Quote the material exactly from the line that contains "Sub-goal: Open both" through its last line. Any pictures are to be left out.

#### Data excerpt
*** Block opens ***
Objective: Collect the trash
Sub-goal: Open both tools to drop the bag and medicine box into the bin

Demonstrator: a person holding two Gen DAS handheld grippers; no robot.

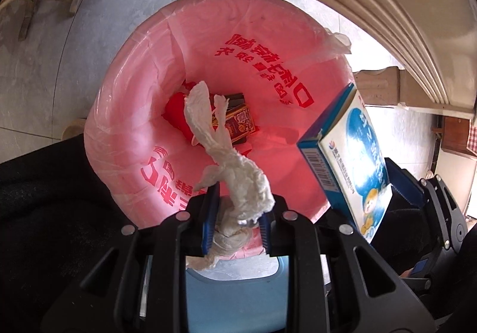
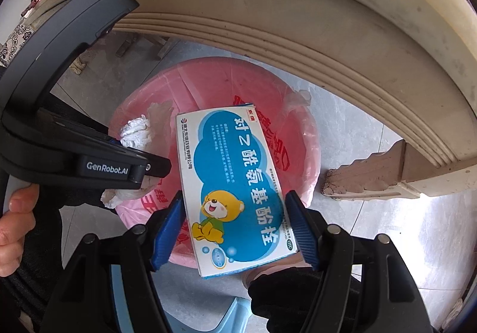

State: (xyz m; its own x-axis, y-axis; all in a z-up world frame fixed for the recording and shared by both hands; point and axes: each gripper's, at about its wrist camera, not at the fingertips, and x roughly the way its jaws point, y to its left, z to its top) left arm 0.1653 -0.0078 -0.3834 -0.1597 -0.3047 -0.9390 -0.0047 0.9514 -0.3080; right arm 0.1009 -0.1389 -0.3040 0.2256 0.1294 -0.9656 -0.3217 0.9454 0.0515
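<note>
White tissue point(image 1: 238, 184) pinched in left hand-held gripper point(image 1: 237, 224) above bin point(image 1: 125, 112).

- Left gripper point(image 1: 235, 225): black plastic frame with triangular cut-outs; blue ribbed pads point(image 1: 208, 216) on both fingers; round silver studs along the top of the frame.
- Right gripper point(image 2: 235, 231): same build, black frame, blue ribbed pads point(image 2: 301, 231), silver studs.
- Right wrist view: the left gripper's dark side housing carries white "GenRobot.AI" lettering and a small screw.
- Left hand point(image 2: 15, 228): bare skin, thumbnail visible, against a dark knit sleeve point(image 2: 35, 258).
</note>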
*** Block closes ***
#### Response
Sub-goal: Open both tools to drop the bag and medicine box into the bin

Demonstrator: a person holding two Gen DAS handheld grippers; no robot.


State: (xyz m; its own x-axis, y-axis; all in a z-up world frame fixed for the recording and shared by both hands; point and axes: each gripper's, at about its wrist camera, not at the fingertips, and x roughly the way its jaws point, y to its left, z to its top) left arm 0.1653 -0.0078 -0.3834 -0.1597 -0.3047 -0.9390 -0.0047 0.9514 -0.3080; right arm 0.1009 -0.1389 -0.3040 0.2256 0.1294 -0.9656 -0.3217 0.9454 0.0515
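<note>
White tissue point(image 1: 238, 184) pinched in left hand-held gripper point(image 1: 237, 224) above bin point(image 1: 125, 112).

- Left gripper point(image 1: 235, 225): black plastic frame with triangular cut-outs; blue ribbed pads point(image 1: 208, 216) on both fingers; round silver studs along the top of the frame.
- Right gripper point(image 2: 235, 231): same build, black frame, blue ribbed pads point(image 2: 301, 231), silver studs.
- Right wrist view: the left gripper's dark side housing carries white "GenRobot.AI" lettering and a small screw.
- Left hand point(image 2: 15, 228): bare skin, thumbnail visible, against a dark knit sleeve point(image 2: 35, 258).
</note>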

The output is now finished.